Rep. Maxine Waters, D-Calif., has been battling injustice, in all forms, for most of her life. This year, though, Waters picked a rescue mission that most staid legislators wouldn’t have touched: Her friend Jean-Bertrand Aristide, the democratically elected president of Haiti, alleged that he was forcibly removed from office, kidnapped and taken by U.S. Marines to the Central African Republic.
Within two weeks, Waters had assembled a delegation, taken a 40-hour flight to Africa on a small private plane and brought Aristide to Jamaica, which offered him asylum.
The lead plaintiff in the class-action gender-discrimination suit against Wal-Mart, Betty Dukes was hired as a cashier by the retail giant in 1994, and she hoped that her past experience in retail would help her advance. Yet her requests for further training and promotion went unanswered, and her complaints about her salary and rank resulted in what she considered retaliation.
“Never allow fear to get under your feet,” she declares. “That’s what I tell my coworkers because we women need to have the courage to speak out against the unfairness we have endured.”

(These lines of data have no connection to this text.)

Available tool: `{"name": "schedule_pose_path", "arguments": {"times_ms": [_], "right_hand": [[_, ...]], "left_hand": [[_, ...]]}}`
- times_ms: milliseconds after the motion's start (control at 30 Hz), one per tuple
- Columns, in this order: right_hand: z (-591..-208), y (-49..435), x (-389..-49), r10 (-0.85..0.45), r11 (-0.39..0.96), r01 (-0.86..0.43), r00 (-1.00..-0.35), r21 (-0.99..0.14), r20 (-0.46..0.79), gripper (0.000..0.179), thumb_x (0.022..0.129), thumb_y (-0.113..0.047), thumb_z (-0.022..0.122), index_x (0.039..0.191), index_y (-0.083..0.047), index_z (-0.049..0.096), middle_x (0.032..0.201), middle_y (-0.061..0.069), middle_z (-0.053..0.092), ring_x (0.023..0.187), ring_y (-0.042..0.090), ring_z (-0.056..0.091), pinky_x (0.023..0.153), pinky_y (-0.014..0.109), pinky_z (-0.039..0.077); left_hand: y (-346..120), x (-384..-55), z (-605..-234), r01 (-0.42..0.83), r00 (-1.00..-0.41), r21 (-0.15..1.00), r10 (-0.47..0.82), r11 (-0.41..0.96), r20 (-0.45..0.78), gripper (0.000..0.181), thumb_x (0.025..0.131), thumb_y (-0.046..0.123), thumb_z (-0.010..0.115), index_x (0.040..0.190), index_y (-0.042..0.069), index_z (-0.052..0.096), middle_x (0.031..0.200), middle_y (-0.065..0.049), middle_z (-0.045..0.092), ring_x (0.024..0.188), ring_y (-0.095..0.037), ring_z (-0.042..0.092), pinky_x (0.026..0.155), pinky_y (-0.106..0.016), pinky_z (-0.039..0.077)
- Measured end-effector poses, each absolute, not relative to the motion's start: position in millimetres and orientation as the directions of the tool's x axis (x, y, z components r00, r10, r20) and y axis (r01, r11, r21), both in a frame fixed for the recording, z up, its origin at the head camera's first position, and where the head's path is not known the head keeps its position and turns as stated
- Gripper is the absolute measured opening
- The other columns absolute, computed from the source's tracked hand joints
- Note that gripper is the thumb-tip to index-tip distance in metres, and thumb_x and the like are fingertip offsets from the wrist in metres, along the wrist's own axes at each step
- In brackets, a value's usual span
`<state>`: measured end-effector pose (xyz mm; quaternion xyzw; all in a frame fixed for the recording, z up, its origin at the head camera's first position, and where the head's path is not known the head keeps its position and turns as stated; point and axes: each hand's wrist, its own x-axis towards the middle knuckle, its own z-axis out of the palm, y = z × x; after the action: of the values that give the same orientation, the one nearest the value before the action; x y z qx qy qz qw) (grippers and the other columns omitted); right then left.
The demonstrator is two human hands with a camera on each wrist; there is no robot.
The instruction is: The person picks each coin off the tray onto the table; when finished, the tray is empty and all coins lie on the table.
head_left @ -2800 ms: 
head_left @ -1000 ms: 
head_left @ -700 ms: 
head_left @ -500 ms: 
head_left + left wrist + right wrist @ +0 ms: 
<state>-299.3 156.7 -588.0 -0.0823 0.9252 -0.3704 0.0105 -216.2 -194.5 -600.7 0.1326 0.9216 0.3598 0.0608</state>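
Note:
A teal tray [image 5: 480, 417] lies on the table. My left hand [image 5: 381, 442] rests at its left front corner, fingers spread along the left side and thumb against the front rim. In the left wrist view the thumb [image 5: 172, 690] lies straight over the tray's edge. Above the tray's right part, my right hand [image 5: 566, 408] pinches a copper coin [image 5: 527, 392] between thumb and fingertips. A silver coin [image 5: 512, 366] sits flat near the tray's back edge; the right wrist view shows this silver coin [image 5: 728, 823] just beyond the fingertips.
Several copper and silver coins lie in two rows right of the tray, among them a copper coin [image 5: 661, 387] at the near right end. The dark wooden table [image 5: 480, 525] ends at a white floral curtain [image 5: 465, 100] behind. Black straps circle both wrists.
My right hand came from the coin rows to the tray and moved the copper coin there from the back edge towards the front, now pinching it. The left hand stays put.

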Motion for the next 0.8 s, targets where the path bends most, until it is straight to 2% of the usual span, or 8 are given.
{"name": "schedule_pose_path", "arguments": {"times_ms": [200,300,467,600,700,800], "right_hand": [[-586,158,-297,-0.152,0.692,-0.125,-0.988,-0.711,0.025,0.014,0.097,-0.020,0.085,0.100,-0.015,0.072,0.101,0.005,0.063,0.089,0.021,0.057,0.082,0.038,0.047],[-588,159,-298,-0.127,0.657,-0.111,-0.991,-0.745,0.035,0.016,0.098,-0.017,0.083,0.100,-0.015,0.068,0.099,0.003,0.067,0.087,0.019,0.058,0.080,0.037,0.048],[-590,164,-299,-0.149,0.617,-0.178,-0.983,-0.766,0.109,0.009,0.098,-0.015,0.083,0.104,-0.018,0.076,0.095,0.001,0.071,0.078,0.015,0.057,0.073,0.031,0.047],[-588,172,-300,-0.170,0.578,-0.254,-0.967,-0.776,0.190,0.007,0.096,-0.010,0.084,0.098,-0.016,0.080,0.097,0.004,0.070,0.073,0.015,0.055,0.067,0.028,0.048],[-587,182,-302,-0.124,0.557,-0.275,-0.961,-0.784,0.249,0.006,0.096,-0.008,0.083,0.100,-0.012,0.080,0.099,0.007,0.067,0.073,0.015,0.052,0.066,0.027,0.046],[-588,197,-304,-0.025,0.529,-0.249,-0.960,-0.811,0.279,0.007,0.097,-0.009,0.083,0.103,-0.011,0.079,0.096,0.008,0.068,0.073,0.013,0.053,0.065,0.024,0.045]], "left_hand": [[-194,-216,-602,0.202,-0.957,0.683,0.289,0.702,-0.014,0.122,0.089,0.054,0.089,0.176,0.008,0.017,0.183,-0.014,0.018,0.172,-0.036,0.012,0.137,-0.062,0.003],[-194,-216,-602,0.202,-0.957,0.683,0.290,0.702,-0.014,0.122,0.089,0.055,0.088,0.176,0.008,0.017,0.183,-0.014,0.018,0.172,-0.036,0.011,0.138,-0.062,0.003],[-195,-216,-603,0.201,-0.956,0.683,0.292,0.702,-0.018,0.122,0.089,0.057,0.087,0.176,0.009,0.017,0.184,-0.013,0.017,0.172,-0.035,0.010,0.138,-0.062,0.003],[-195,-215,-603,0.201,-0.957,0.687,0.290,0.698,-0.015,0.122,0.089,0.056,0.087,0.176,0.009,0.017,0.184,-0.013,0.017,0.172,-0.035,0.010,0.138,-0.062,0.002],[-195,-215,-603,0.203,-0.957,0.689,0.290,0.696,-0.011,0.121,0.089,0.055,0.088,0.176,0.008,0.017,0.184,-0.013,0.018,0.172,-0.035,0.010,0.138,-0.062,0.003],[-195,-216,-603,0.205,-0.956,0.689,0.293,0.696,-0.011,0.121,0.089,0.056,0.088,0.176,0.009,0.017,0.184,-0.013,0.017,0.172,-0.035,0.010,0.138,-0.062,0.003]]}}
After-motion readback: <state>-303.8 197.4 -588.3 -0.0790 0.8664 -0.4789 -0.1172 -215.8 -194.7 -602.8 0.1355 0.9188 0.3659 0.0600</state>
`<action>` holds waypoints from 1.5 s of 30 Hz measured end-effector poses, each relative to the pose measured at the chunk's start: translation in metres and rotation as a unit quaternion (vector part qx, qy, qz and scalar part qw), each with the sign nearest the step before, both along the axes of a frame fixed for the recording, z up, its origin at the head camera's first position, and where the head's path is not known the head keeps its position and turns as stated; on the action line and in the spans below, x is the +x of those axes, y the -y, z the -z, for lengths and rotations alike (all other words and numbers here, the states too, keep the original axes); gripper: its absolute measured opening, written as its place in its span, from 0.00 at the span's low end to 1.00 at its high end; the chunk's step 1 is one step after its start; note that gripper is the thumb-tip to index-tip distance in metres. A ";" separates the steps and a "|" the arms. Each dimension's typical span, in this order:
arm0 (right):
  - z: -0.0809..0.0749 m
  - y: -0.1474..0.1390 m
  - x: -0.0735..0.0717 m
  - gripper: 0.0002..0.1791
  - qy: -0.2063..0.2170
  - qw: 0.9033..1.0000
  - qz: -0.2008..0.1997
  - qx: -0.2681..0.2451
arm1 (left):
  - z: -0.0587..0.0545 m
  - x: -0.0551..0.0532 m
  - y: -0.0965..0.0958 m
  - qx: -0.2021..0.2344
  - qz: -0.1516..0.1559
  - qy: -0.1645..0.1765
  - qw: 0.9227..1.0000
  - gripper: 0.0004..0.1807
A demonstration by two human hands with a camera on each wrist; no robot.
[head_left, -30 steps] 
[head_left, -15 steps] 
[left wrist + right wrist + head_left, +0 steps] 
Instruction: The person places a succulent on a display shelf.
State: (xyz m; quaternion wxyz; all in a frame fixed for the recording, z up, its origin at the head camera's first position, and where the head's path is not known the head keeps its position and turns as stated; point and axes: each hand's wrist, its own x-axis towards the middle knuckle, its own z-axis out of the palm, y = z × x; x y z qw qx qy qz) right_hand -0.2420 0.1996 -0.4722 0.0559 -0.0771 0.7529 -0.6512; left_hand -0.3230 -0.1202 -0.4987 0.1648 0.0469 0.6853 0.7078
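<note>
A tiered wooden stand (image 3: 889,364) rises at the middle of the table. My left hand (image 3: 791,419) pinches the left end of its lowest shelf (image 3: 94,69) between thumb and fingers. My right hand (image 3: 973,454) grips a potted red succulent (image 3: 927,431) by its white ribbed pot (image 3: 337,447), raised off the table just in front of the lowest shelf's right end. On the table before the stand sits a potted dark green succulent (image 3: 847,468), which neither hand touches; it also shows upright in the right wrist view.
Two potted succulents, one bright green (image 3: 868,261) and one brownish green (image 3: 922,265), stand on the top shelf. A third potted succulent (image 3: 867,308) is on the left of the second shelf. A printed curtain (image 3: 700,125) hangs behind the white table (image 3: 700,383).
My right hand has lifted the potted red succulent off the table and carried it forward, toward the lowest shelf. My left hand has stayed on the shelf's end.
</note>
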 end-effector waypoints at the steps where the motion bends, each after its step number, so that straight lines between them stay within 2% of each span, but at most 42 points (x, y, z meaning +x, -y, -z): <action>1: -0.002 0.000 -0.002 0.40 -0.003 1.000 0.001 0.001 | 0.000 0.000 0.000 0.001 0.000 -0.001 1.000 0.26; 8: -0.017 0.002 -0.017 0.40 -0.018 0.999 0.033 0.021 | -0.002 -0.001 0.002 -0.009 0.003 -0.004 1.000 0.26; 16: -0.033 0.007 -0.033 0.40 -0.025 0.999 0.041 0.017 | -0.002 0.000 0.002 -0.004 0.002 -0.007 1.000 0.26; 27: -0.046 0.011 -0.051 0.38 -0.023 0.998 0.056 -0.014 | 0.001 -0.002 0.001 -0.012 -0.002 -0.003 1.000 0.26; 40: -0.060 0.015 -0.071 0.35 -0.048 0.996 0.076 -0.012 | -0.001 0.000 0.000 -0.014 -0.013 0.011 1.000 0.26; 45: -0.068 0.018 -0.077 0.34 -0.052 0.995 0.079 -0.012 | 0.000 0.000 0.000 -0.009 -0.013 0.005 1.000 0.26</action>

Saudatu Mahdi, a onetime school administrator-turned-feminist, is a devout Muslim who argues passionately that Sharia — Islamic law — treats women equally when it is fairly implemented. Mahdi worries, however, that in an impoverished Nigeria, it is the country’s poor — and divorced or widowed women are the poorest of all — who are victims of the law.
By pushing for adherence to due process, she and her legal team have won acquittals for impoverished young women sentenced to death by stoning for bearing children out of wedlock, including Amina Lawal in 2003.
If softball superstar Lisa Fernandez had hung up her glove at age 29 — having played competitively for 21 years and earned two collegiate championships at UCLA and two Olympic gold medals — no one would have blamed her for taking a breather.
But she and her fans would have missed her most spectacular performance yet, at this past summer’s Olympic Games. Fernandez, a pitcher and third baseperson, threw four winning games, including the gold-medal contest, and batted .545, an Olympic record.
A Special Legend Award
Suzanne Braun Levine, the editor-in-chief of Ms. for 17 years, from its founding in 1972 to 1987, will be presented with the 2004 Legend Award. This is only the second Legend Award presented by the magazine. Ms. Levine, an author, remains the longest standing editor of Ms.
The Ms. Winter 2004/2005 issue, with the Women of the Year cover story, will be on newsstands Dec. 20.
Ms. magazine, the oldest and largest thinking woman’s magazine in the world, is published quarterly. Editorial offices are located in Los Angeles and New York and publishing offices are headquartered in Arlington, VA.